We collect: (a) your college email address for verification — it is never shown to other users; (b) your chosen username and password (hashed, never stored in plain text); (c) your profile bio and avatar if you add them; (d) messages you send and posts you create; (e) basic usage metadata (timestamps, join dates). We do not collect device identifiers, location data, or third-party profile information.
How We Use Your Data
Your data is used solely to operate and improve HushHall. Email is used only for one-time verification and critical account notices — no marketing emails. Your identity is never sold or shared with advertisers.
Anonymity Model
Posts you create inside halls appear anonymous to other users — no username is displayed. However, posts are linked to your account internally for safety moderation purposes. Direct messages (Whispers) show your username to the recipient only.
Data Retention
Your data is retained while your account is active. You may request deletion at any time via Settings → Request account deletion. Upon deletion, your account, posts, and messages are removed within 7 days.
Third-Party Services
We use Railway for hosting and database storage (data is stored in servers located in the region you are served from). We use Resend for transactional emails. Neither service receives your posts, messages, or profile details — only the minimum needed for delivery.
Security
Passwords are stored using bcrypt hashing.
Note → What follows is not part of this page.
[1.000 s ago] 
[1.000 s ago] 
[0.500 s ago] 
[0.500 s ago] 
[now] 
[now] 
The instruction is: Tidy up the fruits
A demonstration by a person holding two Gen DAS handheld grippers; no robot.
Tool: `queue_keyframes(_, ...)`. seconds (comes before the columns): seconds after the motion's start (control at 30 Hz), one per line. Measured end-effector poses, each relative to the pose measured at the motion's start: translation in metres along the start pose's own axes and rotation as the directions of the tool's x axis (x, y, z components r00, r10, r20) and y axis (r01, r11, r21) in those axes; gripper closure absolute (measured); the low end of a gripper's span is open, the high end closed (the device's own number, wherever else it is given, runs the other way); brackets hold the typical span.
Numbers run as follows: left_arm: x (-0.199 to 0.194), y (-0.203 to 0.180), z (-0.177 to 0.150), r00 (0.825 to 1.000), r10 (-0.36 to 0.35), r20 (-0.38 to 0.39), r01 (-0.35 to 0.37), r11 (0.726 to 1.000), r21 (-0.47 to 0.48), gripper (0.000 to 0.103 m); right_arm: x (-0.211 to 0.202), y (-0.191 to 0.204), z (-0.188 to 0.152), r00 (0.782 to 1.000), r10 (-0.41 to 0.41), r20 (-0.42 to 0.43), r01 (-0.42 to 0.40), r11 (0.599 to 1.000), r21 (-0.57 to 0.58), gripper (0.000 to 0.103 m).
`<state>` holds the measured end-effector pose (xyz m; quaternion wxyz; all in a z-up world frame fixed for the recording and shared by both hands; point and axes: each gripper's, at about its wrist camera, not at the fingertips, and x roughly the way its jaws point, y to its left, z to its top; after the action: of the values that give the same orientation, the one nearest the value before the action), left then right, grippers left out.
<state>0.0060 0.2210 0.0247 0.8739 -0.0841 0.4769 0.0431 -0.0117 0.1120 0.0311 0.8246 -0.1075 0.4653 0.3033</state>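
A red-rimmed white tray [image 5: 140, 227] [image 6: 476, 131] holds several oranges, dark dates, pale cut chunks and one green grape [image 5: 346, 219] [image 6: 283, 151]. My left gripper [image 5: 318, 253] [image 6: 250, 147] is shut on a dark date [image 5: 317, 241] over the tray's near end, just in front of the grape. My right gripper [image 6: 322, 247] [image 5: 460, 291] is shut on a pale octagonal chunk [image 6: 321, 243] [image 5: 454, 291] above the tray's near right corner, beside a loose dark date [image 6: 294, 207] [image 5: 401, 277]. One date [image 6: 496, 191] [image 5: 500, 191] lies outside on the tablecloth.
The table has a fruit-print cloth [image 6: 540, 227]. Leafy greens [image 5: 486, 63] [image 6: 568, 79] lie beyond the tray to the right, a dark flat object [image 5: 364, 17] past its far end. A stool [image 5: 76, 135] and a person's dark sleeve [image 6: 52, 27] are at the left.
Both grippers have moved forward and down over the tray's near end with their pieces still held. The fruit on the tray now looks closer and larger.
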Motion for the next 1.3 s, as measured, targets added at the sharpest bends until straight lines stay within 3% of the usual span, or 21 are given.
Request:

Communication is encrypted via HTTPS. Authentication uses short-lived JWT tokens stored in httpOnly cookies, inaccessible to scripts.
Children's Privacy
HushHall is not intended for users under 18. We do not knowingly collect data from minors.
Your Rights
You have the right to access, correct, or delete your personal data. Contact us at privacy@hushhall.com or use the in-app deletion request. We will respond within 7 days.
Changes
We may update this policy. Significant changes will be communicated via app notice. Continued use constitutes acceptance.